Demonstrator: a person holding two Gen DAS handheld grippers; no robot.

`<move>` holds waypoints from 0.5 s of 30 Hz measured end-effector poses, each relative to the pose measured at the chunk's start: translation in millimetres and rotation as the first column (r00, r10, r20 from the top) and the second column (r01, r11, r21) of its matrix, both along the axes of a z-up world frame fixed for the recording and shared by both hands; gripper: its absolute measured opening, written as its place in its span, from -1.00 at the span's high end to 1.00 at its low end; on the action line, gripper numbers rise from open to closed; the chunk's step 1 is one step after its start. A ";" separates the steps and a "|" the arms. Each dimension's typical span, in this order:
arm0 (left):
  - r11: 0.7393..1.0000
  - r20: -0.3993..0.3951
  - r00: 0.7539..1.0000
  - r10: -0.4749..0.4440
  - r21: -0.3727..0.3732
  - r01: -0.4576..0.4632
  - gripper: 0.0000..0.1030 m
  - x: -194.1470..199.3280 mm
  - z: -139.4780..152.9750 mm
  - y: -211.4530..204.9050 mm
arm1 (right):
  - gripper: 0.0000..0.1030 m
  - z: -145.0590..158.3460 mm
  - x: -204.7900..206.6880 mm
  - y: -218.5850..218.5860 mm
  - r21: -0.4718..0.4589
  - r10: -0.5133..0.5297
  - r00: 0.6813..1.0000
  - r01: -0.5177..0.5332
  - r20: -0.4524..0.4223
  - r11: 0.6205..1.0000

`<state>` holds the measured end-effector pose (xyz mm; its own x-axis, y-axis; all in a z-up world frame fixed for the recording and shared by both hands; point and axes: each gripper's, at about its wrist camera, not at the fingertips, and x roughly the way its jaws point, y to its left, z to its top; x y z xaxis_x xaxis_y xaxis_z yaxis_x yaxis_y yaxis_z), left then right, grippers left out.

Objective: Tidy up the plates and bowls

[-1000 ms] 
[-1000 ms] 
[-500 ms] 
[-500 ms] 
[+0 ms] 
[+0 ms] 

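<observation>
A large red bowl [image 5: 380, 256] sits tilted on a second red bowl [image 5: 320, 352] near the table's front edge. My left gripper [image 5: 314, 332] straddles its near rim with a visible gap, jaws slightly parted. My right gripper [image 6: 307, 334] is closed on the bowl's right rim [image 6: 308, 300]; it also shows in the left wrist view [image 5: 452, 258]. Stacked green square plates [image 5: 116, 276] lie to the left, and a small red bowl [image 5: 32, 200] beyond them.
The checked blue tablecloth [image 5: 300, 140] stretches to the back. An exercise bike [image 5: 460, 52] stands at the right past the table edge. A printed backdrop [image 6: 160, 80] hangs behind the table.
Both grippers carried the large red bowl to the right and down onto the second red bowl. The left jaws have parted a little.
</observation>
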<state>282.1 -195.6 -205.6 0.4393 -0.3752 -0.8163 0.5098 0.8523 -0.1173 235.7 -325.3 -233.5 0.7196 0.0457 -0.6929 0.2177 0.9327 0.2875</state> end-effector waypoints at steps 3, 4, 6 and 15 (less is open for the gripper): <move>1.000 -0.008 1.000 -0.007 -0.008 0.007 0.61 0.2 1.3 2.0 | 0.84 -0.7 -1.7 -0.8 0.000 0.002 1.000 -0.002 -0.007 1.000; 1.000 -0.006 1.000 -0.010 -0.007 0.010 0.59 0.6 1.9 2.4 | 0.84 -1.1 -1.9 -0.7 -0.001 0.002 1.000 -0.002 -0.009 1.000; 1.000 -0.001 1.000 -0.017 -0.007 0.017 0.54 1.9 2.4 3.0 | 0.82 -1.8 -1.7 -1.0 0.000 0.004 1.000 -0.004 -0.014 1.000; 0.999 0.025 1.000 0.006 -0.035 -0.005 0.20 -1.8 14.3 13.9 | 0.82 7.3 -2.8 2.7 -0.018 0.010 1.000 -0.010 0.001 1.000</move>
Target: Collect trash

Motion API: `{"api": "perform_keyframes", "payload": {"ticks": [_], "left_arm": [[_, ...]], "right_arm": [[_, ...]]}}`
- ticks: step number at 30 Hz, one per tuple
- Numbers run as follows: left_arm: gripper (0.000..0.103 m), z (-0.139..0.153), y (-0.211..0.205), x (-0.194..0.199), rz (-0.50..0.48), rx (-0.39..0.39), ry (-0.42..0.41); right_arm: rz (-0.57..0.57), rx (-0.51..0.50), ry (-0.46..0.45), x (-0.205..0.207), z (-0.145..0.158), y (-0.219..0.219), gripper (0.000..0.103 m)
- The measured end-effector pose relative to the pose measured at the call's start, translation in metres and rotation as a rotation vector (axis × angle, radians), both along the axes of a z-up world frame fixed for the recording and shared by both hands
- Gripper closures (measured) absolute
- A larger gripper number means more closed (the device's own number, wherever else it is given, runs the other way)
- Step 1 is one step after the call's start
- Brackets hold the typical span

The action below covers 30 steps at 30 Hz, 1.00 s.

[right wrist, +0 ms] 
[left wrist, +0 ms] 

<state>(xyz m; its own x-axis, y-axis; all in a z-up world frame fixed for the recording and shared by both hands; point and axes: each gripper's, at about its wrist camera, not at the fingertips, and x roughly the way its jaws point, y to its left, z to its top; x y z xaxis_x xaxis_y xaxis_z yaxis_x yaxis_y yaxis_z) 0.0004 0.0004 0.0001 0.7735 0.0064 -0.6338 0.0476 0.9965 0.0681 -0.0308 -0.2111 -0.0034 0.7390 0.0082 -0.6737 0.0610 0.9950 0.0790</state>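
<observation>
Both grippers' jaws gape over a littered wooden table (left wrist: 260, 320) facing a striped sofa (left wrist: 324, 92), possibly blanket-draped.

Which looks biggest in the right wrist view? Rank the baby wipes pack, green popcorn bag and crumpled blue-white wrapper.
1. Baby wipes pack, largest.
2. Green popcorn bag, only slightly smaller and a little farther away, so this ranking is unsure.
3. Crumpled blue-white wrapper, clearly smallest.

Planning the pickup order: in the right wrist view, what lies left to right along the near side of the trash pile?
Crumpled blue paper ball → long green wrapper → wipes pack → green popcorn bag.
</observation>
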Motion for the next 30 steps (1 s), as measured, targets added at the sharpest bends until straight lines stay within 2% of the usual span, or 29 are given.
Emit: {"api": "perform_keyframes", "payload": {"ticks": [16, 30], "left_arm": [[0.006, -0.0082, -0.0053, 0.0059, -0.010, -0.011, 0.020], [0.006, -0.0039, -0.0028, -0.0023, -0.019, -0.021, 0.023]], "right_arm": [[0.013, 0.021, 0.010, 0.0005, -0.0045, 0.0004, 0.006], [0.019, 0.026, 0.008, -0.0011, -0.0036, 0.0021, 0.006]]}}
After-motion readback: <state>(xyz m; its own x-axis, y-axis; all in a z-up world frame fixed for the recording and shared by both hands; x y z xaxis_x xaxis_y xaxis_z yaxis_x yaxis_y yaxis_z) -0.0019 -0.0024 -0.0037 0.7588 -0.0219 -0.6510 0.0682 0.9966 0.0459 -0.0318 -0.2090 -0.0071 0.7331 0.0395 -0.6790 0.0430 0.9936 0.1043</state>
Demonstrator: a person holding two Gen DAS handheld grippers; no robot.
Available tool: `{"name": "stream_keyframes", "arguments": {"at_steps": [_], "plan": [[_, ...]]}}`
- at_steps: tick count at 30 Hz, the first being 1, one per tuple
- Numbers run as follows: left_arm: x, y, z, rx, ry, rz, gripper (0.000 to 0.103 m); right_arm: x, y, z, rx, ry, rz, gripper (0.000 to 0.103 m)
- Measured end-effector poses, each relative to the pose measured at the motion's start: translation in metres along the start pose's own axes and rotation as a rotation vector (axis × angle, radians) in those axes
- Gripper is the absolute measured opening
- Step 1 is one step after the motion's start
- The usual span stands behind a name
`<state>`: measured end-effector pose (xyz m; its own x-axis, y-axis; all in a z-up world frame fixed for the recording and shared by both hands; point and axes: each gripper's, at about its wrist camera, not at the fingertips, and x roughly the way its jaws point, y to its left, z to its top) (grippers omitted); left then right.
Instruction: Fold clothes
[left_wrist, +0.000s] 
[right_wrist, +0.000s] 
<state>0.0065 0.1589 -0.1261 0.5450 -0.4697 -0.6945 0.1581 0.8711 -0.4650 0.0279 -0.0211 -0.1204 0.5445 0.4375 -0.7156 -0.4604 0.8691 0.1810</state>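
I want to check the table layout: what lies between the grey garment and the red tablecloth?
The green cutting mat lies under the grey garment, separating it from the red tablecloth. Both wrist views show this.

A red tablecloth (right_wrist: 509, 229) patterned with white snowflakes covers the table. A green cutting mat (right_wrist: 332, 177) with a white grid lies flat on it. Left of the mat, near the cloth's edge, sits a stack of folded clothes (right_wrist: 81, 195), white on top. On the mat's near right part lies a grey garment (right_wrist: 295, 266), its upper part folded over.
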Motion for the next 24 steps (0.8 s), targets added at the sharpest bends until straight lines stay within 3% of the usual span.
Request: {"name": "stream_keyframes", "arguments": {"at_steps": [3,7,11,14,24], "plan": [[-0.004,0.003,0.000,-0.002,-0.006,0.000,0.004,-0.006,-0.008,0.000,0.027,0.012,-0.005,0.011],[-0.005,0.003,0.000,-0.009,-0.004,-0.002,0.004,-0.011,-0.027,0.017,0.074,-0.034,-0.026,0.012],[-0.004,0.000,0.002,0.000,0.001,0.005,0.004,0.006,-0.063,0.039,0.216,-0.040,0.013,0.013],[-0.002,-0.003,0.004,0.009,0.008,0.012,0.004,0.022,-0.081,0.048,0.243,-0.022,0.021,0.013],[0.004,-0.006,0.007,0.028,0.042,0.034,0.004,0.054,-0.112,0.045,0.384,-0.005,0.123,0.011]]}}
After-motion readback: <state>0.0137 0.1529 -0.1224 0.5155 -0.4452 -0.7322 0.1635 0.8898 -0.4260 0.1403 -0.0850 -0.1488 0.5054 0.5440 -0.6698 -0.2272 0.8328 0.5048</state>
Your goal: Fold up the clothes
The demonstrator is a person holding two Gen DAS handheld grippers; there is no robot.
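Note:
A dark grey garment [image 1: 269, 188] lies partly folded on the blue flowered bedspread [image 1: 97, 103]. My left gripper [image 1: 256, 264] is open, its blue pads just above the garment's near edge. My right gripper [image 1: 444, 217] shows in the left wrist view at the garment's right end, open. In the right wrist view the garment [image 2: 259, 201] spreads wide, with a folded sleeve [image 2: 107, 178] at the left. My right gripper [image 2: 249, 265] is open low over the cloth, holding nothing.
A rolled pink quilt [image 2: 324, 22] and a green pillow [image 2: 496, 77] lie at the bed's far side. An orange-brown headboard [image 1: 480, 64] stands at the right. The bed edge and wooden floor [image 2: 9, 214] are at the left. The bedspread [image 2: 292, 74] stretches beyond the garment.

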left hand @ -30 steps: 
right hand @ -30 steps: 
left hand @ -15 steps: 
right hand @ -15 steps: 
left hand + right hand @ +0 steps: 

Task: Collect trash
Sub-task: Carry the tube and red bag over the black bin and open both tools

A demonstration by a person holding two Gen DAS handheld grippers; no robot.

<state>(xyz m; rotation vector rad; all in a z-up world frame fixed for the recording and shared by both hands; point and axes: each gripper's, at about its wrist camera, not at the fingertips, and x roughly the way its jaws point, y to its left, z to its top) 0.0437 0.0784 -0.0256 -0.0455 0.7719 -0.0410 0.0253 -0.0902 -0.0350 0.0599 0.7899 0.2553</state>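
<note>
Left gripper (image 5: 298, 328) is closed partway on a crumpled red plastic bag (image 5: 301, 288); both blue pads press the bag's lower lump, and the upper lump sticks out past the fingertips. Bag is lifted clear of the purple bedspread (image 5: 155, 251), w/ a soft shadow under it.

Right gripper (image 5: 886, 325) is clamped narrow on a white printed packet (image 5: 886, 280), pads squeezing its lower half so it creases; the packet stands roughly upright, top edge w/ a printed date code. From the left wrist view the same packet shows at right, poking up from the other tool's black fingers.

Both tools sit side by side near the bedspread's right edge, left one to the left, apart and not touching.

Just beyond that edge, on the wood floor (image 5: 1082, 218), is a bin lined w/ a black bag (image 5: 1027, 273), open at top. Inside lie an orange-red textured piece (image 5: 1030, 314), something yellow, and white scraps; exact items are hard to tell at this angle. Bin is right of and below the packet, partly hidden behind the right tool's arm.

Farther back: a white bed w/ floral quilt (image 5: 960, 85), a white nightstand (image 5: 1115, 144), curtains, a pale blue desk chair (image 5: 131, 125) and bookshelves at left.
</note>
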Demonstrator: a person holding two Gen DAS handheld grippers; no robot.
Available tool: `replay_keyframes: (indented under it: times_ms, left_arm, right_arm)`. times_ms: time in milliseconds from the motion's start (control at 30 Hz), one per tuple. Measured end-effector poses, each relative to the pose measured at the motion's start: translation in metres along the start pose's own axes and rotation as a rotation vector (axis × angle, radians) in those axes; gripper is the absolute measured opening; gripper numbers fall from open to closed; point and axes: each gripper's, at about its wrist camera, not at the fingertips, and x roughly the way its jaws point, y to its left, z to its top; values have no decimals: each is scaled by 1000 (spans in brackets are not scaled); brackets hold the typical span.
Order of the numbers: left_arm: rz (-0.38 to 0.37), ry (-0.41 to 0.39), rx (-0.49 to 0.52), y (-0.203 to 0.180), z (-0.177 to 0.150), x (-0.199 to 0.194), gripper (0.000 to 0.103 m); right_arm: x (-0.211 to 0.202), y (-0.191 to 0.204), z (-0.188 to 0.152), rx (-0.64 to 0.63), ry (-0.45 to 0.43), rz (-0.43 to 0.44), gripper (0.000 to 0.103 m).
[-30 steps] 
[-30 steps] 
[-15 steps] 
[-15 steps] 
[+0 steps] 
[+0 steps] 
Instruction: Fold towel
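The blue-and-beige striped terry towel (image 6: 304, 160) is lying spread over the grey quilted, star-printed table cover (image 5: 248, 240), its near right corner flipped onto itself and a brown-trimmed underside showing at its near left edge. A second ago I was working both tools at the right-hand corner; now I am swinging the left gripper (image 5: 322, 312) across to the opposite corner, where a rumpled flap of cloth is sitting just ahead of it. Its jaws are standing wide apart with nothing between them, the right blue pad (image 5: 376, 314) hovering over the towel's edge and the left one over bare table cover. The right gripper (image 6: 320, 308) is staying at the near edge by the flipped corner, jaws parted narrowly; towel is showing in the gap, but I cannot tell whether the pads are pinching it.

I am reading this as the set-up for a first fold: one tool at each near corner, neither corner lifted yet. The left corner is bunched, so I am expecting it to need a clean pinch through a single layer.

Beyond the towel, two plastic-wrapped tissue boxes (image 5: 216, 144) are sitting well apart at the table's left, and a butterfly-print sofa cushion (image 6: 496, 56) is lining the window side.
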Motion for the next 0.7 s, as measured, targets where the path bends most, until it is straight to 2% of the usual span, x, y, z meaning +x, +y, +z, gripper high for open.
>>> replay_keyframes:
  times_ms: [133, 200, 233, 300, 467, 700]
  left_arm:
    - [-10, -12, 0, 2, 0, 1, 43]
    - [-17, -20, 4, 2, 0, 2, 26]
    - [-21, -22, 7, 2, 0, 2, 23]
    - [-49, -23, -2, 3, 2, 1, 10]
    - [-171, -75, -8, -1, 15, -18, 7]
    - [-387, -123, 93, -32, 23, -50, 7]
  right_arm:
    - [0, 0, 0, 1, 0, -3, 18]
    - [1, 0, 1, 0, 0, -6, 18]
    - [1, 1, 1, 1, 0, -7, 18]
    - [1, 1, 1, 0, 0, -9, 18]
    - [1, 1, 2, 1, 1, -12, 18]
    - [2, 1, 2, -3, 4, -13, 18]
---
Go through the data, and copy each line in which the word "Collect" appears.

» REPLY TO THE EXERCISE
Target: Collect trash
Task: Collect trash

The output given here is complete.